Following his ambassadorship in Gabon, McNamara spent a year as a foreign affairs fellow at the Hoover Institution in Stanford University. His year in academia was followed by a posting in 1985 as Deputy Chief of Mission in Beirut at the peak of the Lebanese Civil War. During his two-year tour in Beirut, he also often served as chargé d'affaires. Upon his return from Lebanon, he was granted a two-year sabbatical, which was spent as senior research fellow at the National Defense University finishing a scholarly work begun at the Hoover Institution entitled France in Black Africa.[1][6]

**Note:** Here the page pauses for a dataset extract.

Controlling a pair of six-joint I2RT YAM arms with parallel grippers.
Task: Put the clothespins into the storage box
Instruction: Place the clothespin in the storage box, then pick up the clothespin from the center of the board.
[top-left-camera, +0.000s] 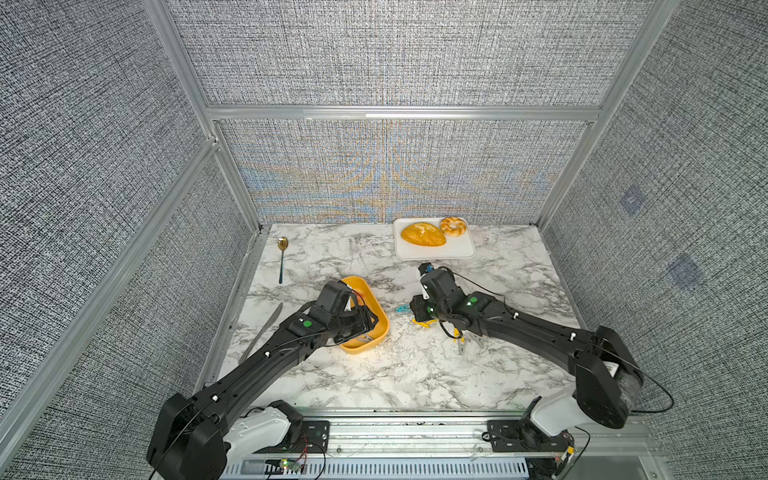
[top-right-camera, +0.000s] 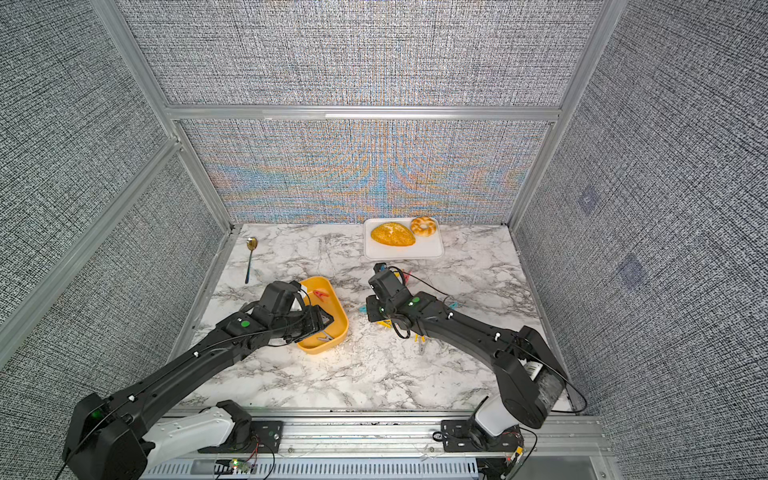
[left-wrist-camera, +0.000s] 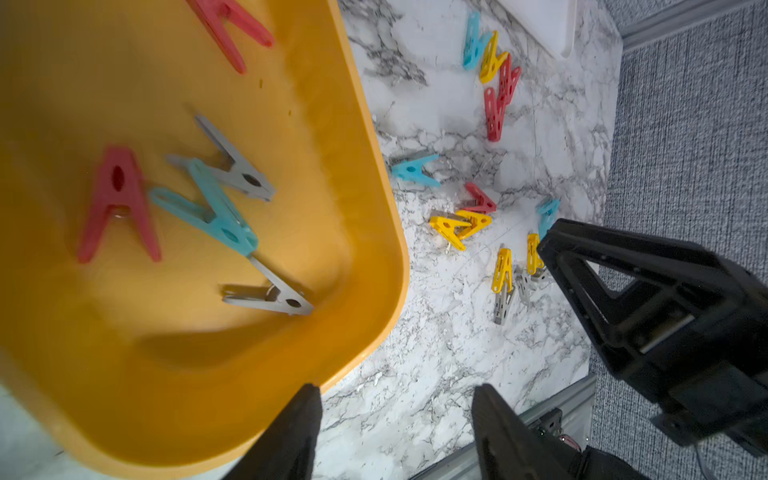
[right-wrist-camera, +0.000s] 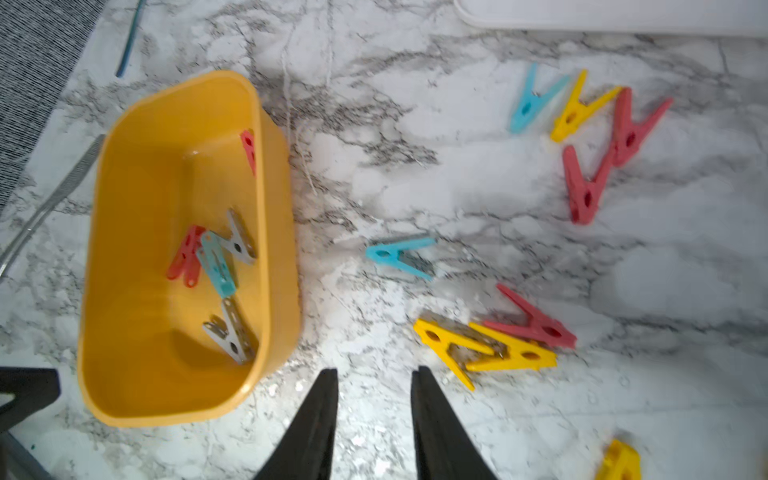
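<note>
A white marble tabletop (top-left-camera: 415, 374) is lying between grey fabric walls (top-left-camera: 395, 54) (aluminium-framed). The left gripper (left-wrist-camera: 395, 390) is hanging over the rim of the storage box (top-left-camera: 360, 286), left of centre frame, jaws parted and empty; the right gripper (right-wrist-camera: 374, 372) is hovering, equally parted and empty, above loose clothespins (right-wrist-camera: 395, 253) just right of the box, five more lying inside.

Left arm (top-left-camera: 266, 357) covered part of storage box (top-left-camera: 383, 328) in both top views; right arm (top-left-camera: 519, 328) hid most loose clothespins (top-left-camera: 402, 308) there. In wrist views a red clothespin (left-wrist-camera: 228, 29), a yellow clothespin (right-wrist-camera: 619, 461) and white tray (right-wrist-camera: 602, 16) were cut off by frame edges; left wrist picture was slightly blurred.
</note>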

McNamara's twilight tour as a Foreign Service Officer came in 1989 with his appointment as US Ambassador to Cape Verde.[5] While he was there, the country held its first free election, which resulted in the defeat of a moderately Marxist government. He retired in 1993 after 41 years of service.[1]

Later work

After his retirement from the Foreign Service, McNamara continued to work part-time at the State Department for more than 25 years as the chairman of a panel adjudicating Freedom of Information Act appeals to previous departmental decisions. He also supervised elections in the Balkans, Africa and Falls Church, Virginia. As a veteran of six wars, a coup d'état and three evacuations, he consulted with the US Army's Battle Command Training Program (BCTP) and the Marines' Mission Command Training Program (MCTP) working as a subject matter expert and mentor helping to train Army and Marine commanders and their staffs for service in Iraq, Afghanistan, the Balkans, Africa, South Korea and Japan. He also worked with the Jet Propulsion Laboratory at the California Institute of Technology as an advisor on asymmetric warfare.[7]

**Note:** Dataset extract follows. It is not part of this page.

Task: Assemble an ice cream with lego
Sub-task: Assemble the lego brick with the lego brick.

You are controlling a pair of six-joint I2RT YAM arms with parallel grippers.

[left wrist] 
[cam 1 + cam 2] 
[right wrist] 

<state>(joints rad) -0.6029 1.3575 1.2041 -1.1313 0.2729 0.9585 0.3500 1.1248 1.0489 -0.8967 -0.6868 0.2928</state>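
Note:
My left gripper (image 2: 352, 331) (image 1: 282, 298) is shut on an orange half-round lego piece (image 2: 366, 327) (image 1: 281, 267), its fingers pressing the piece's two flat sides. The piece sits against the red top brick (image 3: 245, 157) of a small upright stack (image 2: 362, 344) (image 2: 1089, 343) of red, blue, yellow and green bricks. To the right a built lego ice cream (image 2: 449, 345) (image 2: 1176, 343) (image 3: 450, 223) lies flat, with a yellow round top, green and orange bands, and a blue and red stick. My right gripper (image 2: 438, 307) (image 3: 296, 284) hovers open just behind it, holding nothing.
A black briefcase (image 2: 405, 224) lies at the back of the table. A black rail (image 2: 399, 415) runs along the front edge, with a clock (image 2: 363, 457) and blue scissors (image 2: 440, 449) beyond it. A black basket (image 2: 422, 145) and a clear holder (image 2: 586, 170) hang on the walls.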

In 2003, McNamara went with a joint task force to Liberia as Political Advisor to the commanding general. JTF Liberia deployed in support of a West African force in its successful effort to end civil war in chronically troubled Liberia.

Awards

In recognition of his service, the State Department awarded the Ambassador four Superior Honor Awards and three Meritorious Honor Awards for acts or qualities ranging from bravery to "unusual political acuity". For his World War II and Korean War service in the US Navy, he was awarded various campaign medals. Russell Sage College, his alma mater, granted him an honorary doctorate in 1988.[8]

Publications

McNamara's assignment to Cần Thơ, Vietnam was the basis of Escape with Honor: My Last Hours In Vietnam, written with former British diplomat Adrian Hill (Washington, D.C., Brassey's Memories of War Series, 1997). It is a vivid account of the final days of the U.S. Consulate at Can Tho, and the harrowing evacuation with his U.S. and Vietnamese employees and dependents by boat down the Bassac River on April 29–30, 1975 during the American evacuation of South Vietnam.

His publications also include France in Black Africa (Washington, DC: National Defense University Press, 1989), a standard work in English on France's unusually close relations with its former African colonies.

Family

McNamara is married to the former Cong Tang Ton Nu Nhu De, and has seven children. He lives in Arlington, Virginia.